Extracted records:
-- -- --

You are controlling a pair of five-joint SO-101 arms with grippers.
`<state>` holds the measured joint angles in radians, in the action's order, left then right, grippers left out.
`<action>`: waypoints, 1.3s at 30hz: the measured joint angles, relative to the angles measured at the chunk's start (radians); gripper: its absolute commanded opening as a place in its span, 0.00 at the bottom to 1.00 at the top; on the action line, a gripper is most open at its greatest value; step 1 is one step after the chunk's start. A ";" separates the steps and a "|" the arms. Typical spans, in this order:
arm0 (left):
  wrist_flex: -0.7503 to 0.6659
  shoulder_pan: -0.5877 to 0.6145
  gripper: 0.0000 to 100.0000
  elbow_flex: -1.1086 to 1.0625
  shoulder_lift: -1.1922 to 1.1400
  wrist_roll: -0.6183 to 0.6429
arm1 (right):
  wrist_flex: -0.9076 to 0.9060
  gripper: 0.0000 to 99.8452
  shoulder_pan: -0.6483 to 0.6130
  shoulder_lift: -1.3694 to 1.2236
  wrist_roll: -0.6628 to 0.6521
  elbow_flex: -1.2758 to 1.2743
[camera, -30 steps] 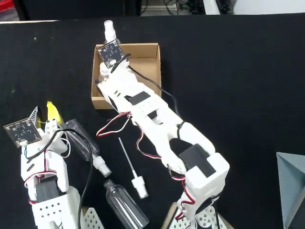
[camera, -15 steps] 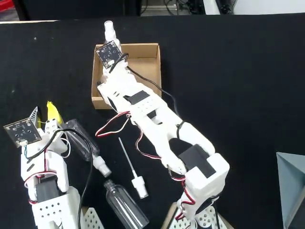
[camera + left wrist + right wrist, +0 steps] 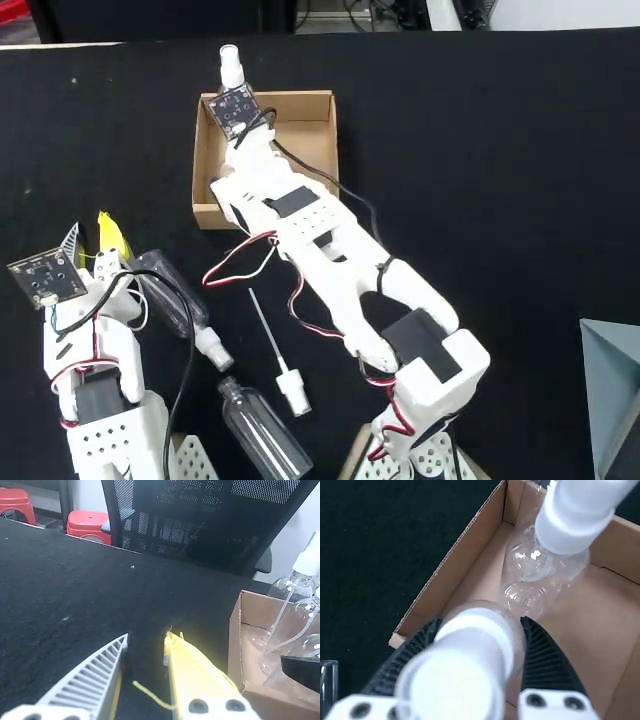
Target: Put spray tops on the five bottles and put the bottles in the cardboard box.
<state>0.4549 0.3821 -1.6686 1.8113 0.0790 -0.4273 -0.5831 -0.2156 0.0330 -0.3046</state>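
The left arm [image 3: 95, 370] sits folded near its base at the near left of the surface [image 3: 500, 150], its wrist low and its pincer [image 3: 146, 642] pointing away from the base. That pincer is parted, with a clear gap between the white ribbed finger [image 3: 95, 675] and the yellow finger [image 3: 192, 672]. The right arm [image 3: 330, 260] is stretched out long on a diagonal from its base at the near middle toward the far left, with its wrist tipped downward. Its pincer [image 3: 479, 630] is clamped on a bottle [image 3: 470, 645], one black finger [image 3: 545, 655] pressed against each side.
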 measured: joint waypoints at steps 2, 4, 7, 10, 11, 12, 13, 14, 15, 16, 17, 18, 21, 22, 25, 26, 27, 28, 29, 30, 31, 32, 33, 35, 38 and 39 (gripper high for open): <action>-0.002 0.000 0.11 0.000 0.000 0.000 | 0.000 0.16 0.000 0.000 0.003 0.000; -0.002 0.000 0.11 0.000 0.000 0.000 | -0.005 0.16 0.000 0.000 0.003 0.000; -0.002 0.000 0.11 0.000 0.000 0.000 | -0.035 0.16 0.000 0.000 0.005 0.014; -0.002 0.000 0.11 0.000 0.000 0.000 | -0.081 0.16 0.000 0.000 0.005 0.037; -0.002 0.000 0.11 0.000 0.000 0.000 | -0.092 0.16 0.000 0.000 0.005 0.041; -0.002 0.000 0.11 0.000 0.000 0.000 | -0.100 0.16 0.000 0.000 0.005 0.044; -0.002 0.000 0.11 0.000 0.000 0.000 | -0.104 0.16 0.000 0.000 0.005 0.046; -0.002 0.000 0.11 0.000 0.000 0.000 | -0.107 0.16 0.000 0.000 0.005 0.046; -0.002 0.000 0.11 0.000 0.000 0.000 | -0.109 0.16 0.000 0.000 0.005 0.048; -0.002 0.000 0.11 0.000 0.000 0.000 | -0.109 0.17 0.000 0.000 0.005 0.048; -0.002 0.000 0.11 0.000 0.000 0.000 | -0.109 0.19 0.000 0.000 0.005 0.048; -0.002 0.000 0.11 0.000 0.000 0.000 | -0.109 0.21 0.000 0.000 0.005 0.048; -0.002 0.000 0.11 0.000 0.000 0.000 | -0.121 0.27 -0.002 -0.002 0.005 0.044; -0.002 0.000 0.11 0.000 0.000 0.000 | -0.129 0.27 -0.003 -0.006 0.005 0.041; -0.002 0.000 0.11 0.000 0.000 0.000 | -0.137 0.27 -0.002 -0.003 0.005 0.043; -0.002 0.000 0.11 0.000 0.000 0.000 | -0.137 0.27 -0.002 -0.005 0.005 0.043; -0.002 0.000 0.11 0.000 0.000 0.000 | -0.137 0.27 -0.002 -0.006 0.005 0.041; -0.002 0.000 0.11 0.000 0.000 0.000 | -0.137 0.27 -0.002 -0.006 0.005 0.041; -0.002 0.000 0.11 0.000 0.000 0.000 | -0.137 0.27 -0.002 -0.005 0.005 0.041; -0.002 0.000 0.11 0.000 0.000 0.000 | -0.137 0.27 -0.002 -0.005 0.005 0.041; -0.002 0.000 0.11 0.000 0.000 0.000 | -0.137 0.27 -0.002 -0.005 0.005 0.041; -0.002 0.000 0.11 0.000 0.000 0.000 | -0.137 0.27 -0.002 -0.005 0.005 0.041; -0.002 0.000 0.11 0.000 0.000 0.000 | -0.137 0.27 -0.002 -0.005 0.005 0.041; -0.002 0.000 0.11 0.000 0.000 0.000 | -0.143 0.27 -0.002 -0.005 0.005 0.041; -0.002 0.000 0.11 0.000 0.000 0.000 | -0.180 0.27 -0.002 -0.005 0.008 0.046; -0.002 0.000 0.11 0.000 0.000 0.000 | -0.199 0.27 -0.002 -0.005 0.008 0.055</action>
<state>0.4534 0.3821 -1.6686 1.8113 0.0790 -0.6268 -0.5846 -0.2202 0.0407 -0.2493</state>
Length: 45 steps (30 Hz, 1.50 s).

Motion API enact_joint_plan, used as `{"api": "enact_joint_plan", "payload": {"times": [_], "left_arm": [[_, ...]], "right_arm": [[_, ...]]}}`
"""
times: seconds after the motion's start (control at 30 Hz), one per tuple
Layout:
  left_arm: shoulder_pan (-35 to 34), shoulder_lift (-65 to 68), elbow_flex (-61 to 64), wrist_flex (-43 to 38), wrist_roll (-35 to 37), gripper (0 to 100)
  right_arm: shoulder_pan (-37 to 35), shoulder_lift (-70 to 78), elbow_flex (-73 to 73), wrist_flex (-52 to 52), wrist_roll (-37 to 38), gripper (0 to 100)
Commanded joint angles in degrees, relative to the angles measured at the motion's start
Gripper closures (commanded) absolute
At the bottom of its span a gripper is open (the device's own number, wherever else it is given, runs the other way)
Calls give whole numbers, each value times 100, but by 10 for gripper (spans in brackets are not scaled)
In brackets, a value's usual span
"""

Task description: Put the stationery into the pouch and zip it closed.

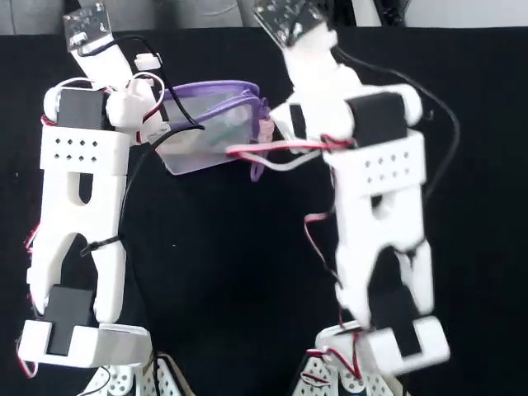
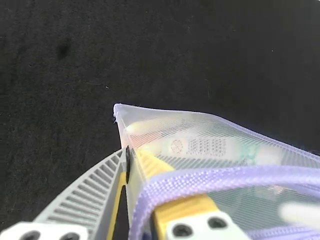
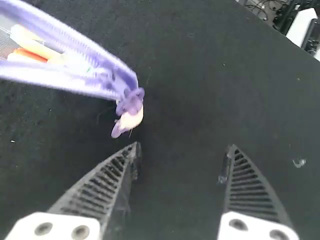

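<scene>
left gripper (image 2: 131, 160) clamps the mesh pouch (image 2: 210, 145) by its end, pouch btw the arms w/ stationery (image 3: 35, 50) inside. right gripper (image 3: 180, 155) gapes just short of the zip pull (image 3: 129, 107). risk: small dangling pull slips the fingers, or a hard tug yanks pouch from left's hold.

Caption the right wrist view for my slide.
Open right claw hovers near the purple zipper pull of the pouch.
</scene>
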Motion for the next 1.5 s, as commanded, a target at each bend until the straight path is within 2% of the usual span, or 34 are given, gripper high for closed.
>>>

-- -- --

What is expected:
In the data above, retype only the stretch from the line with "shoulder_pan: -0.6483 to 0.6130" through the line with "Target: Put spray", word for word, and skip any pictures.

Answer space:
  shoulder_pan: -0.6483 to 0.6130
  shoulder_lift: -1.3694 to 1.2236
  wrist_roll: -0.6628 to 0.6521
  elbow_flex: -1.2758 to 1.2743
[camera, -30 steps] 
[camera, -15 steps] 
[camera + left wrist + right wrist, +0 steps] 
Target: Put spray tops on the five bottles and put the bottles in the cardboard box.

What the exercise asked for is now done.